I like AAM the way it is. No problems with frivolous posts. If their numbers have increased, I haven't noticed.

Keep up the good work!


----------



## legend99 (8 Feb 2006)

Well I want to say fair play for entering into an open discussion about the matter. We all want whats best for the site....i certainly have no agenda or anything. So anything that comes out of this thats constructive should benefit everything.
I was going to suggest that an internal moderation policy be committed to paper and published so everyone can see it and then hope it be enforced with consistency. Thats my twopence worth...


----------



## ClubMan (8 Feb 2006)

The moderation policy is already publicly available in the form of the  and  even if, it seems, some of these may need some review and clarification as has happened in the past (e.g. based on similar constructive feedback).


----------



## redstar (8 Feb 2006)

Do the moderators think the controls over posters who covertly use AAM to direct people to their own products/services is effective ? I don't mean AAMers such as 'Sarah W', whom we all know works for REA and doesn't hide the fact, but those who advertise under the guise of giving impartial advice.

I have seen some 'pretenders' caught out but am just wondering overall how effective the controls are.


----------



## ClubMan (8 Feb 2006)

It's hard to be 100% effective in this context but I personally think that the controls are fairly effective. We have caught several chancer out but don't always highlight this fact in public to avoid giving them any (even negative) publicity.


----------



## MonsieurBond (8 Feb 2006)

extopia said:
			
		

> I like AAM the way it is. No problems with frivolous posts. If their numbers have increased, I haven't noticed.
> 
> Keep up the good work!



I agree.
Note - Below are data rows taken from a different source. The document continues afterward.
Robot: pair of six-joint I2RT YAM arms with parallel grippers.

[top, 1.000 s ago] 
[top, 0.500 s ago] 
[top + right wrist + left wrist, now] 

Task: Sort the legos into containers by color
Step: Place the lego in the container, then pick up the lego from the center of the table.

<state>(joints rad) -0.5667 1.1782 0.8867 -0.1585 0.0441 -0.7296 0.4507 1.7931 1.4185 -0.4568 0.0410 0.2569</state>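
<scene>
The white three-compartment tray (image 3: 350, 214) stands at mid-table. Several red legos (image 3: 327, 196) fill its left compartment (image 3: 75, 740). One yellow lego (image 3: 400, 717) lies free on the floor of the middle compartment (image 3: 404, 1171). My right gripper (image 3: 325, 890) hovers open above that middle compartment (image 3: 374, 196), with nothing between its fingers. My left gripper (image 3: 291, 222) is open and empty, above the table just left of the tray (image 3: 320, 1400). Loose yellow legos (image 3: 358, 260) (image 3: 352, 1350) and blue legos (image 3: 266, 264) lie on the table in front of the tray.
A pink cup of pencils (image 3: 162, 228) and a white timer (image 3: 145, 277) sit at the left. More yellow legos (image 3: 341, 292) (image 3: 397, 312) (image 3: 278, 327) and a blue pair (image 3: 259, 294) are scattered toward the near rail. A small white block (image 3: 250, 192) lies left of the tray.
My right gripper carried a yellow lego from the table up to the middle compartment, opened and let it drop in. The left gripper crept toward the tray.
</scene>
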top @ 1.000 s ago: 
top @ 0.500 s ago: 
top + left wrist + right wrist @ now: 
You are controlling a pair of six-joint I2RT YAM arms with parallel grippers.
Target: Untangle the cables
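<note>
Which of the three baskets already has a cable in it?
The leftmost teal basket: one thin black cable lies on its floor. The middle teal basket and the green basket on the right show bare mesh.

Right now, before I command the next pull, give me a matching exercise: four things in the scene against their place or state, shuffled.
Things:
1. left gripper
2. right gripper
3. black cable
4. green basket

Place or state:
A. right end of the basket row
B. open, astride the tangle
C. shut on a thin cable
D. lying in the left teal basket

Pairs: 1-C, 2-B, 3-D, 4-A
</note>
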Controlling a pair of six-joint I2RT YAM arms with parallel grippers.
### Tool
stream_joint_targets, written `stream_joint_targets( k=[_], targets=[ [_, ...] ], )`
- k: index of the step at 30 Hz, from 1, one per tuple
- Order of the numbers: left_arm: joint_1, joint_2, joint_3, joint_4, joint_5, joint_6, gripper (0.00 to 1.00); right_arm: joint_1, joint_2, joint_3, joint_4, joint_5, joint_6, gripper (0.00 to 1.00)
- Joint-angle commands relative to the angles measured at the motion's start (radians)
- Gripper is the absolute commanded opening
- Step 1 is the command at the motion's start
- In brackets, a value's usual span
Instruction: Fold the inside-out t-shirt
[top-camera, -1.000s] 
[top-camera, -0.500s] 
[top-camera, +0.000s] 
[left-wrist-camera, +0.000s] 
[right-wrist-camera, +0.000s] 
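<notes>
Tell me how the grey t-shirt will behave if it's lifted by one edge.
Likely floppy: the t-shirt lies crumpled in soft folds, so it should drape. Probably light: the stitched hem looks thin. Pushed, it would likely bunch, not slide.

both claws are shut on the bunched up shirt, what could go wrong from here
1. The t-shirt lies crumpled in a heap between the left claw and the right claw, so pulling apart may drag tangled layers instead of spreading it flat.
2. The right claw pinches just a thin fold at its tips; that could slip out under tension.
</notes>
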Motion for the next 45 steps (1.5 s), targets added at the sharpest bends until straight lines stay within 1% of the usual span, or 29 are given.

Unmoderated BBS type systems (ooops - showing my age!) do not hold my interest as all-too-often personality clashes and/or banal threads find it hard to find the actual useful, informative or even entertaining threads.

On the subject of non-financial topics, while I myself have occasionally posted on the financial threads, I echo the sentiments of another poster below, in that I read the posts but do not in any way consider myself a financial expert. I therefore tend not to post unless I have something that I consider might be interesting or would consider to the debate that has not already been mentioned.
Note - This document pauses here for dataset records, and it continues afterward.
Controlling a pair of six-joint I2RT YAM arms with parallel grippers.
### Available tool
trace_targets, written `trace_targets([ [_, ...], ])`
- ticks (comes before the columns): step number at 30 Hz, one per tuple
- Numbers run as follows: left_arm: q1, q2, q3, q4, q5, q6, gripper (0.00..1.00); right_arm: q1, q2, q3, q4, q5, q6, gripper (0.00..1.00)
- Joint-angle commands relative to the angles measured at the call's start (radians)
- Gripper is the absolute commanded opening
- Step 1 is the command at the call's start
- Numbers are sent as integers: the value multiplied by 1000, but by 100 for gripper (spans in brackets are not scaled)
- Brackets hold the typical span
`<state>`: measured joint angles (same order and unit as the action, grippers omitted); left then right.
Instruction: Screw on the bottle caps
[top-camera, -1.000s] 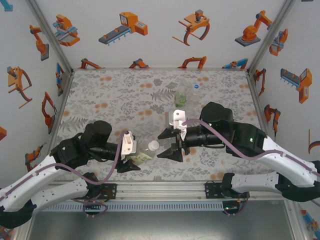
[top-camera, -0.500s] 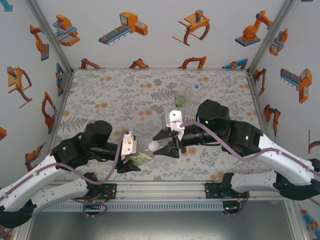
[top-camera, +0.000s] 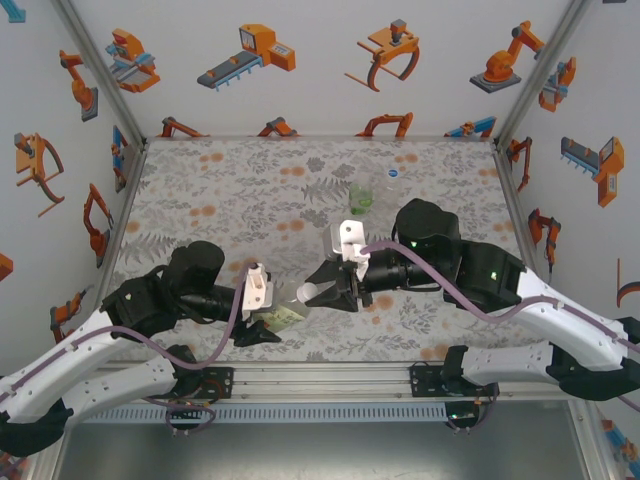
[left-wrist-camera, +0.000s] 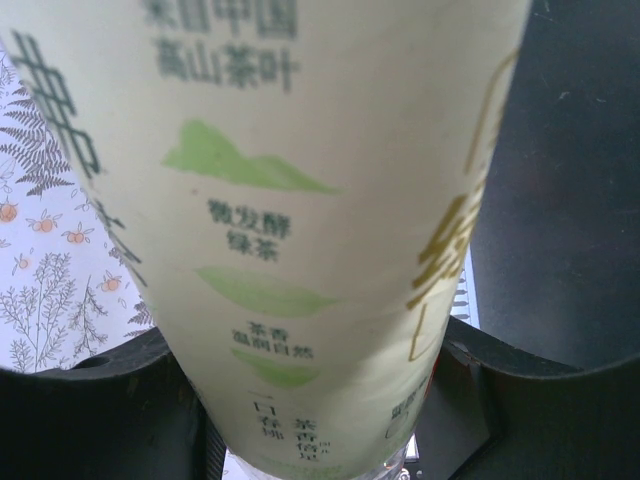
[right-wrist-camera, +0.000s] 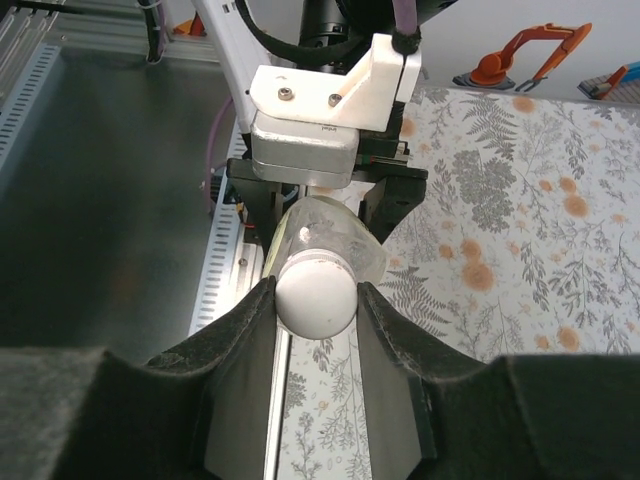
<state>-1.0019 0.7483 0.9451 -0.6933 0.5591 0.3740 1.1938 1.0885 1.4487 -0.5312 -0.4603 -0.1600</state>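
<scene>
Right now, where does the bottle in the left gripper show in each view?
Top external: the bottle lies tilted near the front edge, between the left gripper and the right gripper.
Left wrist: its labelled body runs up the middle.
Right wrist: its neck sits at centre, with the cap pinched just below.
Shared landmark: the floral table.

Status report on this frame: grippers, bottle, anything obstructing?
Left gripper shut on yellowish bottle. Right gripper shut on white cap at its neck. Green bottle and colourless bottle far back, not obstructing.
</scene>
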Motion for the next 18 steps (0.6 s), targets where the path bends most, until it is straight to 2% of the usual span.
trace_targets([
  [1, -6, -3, 16, -9, 16, 13, 0, 1, 4, -4, 66, -15, 34, 32],
  [5, -6, -7, 15, -9, 11, 14, 0, 1, -7, -28, 82, 7, 76, 20],
  [8, -6, -7, 17, -11, 7, 13, 0, 0, -23, -69, 130, 68, 169, 0],
  [12, -5, -9, 11, -9, -1, 11, 0, 19, -44, -130, 189, 194, 340, 0],
  [18, -5, -5, 14, -6, -12, 9, 0, 132, -20, -132, 168, 445, 493, 0],
])
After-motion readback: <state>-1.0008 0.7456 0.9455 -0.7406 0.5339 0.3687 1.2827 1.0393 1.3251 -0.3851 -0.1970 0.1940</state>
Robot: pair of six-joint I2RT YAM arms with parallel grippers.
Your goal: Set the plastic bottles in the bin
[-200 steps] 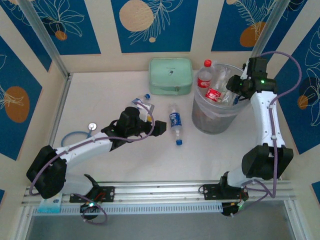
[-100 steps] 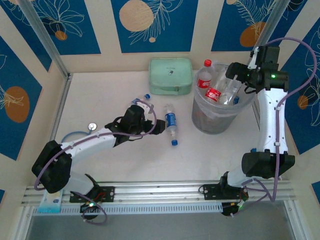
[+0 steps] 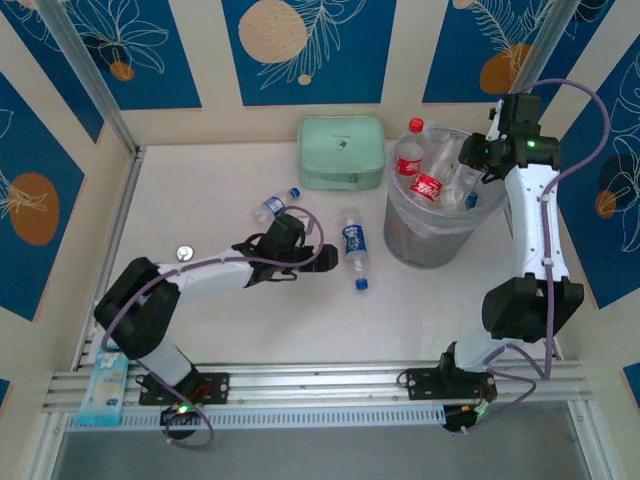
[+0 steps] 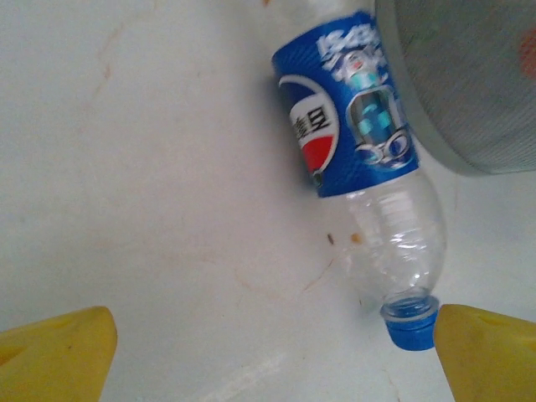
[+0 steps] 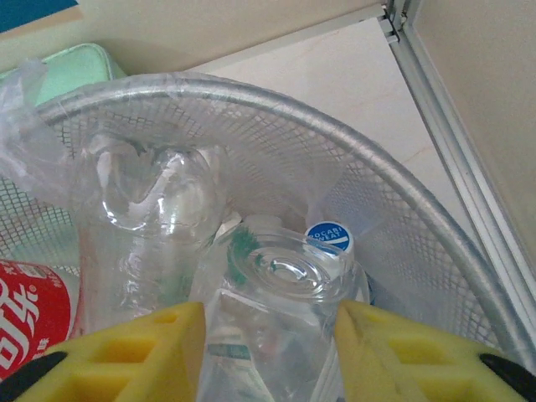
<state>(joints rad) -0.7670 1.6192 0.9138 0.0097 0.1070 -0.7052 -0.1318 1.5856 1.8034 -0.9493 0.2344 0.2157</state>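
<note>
A clear plastic bottle [image 3: 352, 243] with a blue Pepsi label lies on the white table left of the bin [image 3: 400, 235]. In the left wrist view this bottle [image 4: 352, 151] points its blue cap [image 4: 410, 322] at my right-hand fingertip [image 4: 486, 347]. My left gripper [image 3: 320, 250] [image 4: 276, 356] is open, low over the table just short of the cap. A second small bottle [image 3: 272, 205] lies farther back. My right gripper [image 3: 478, 158] [image 5: 268, 318] hangs over the bin [image 5: 335, 142], its yellow pads [image 5: 134, 352] pressed on both sides of a clear bottle [image 5: 285, 276] standing among others.
A mint-green case [image 3: 342, 150] sits left of the bin at the back. A red-labelled bottle [image 3: 410, 160] [image 5: 25, 310] and a crushed clear one [image 5: 151, 209] stand up out of the bin. A stethoscope [image 3: 185, 253] lies beside the left arm. Walls enclose three sides.
My left arm has stretched lower and farther right toward the blue-labelled bottle. My right gripper rose over the bin, opened, and has closed in again on the clear bottle.
</note>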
I do however find myself posting on non-financial subjects - probably because I am too much in love with gadgets and spend too much time surfing the net!


----------



## Guest127 (8 Feb 2006)

some time ago I posted that Boylesports advertised a €100 free bet to anyone who opened a new accout with them. I pointed out that while it was possible to actually get the €100 it was not as straightforward as the blurb appeared to make it. this post in turn mutated into a post about betting on various items - mostly football it must be said and turned very very frivilous. however I note that over 2000 visits have been made to that site. probably just curiosity. I never visit the site unless theres a new post so it wasn't all me. I enjoy aam as it is. admit I dont visit the craic forum but do skim in and out of most of the others. Personally I wouldnt like LOS closed.


----------



## Capaill (8 Feb 2006)

AAM is a great site that I have found to be full of well informed people with expertise on various areas, not all of them financial.  This site is now one of my first port of calls when looking for information on an issue so I for one think if should retain the current format.
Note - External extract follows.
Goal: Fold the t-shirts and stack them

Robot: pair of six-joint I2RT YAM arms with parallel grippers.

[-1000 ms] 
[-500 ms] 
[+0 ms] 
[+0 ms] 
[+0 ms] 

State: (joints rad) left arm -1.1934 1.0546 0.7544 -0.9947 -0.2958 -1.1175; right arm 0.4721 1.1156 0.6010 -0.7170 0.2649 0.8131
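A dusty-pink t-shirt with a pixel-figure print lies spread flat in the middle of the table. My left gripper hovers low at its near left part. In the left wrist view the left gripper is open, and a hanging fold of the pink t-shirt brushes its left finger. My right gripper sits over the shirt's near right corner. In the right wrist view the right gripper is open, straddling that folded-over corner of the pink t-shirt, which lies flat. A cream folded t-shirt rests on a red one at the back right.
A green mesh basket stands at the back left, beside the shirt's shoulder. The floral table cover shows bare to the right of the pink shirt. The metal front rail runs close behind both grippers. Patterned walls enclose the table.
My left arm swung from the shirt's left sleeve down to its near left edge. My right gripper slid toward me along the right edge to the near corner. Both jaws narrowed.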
Sure there have been some "boards" type posts lately but I simply ignore them.  If others find them entertaining thats fine by me.

Regarding the moderation of the threads, I think it is pretty clear on what can and cannot be allowed.  This is an invaluable resource that I can use at no cost apart from trying to help where my knowledge or experience may be of worth.

If threads start that I have no interest in, I ignore them, likewise there are some posters that tend to make me steer away from a thread when I see their name attached to it.  But then again I am the type of guy who turns a programme off that I don't like rather than watch it and then give out about it<g>

Personally I have not had one of my threads moderated but if it were to happen, I would not lose sleep over it.  This is the Internet, I can always move to other sites where my moderated thread would be more welcome.  

This is a great site, I for one do not want to see its value undermined by it becoming too much like P45 or other sites.

Well done to Brendan and the moderators for a great resource.

C


----------



## car (9 Feb 2006)

FWIW, I think AAM is ok the way it is. If Im not mistaken, there was an influx of not so serious questions around this time last year too.   Ive been hanging around for a couple of years now and it seems theres been 2-3 of these "tell us what you think" posts after a few posts have been moderated and posters complained.    Janet summed these type of posts up well by describing them as 


> "I'm bored in work, let's start a thread to find out more about each other"


 threads.
Seasonal maybe? New Year, people just bored with work etc. methinks it'll wear off.   my 2 cents.


----------



## extopia (9 Feb 2006)

Capaill said:
			
		

> This is the Internet.



It certainly is.

Why ask the original Q, Brendan? Is there an issue we don't know about?


----------



## Brendan Burgess (9 Feb 2006)

Hi Extopia

There had been an increase in frivolous posts and a consequent increase in moderation and clarification was sought on the posting guidelines by another user. Despite my best efforts to keep that thread constructive, it deteriorated . So I restarted the thread and the result has been very useful. 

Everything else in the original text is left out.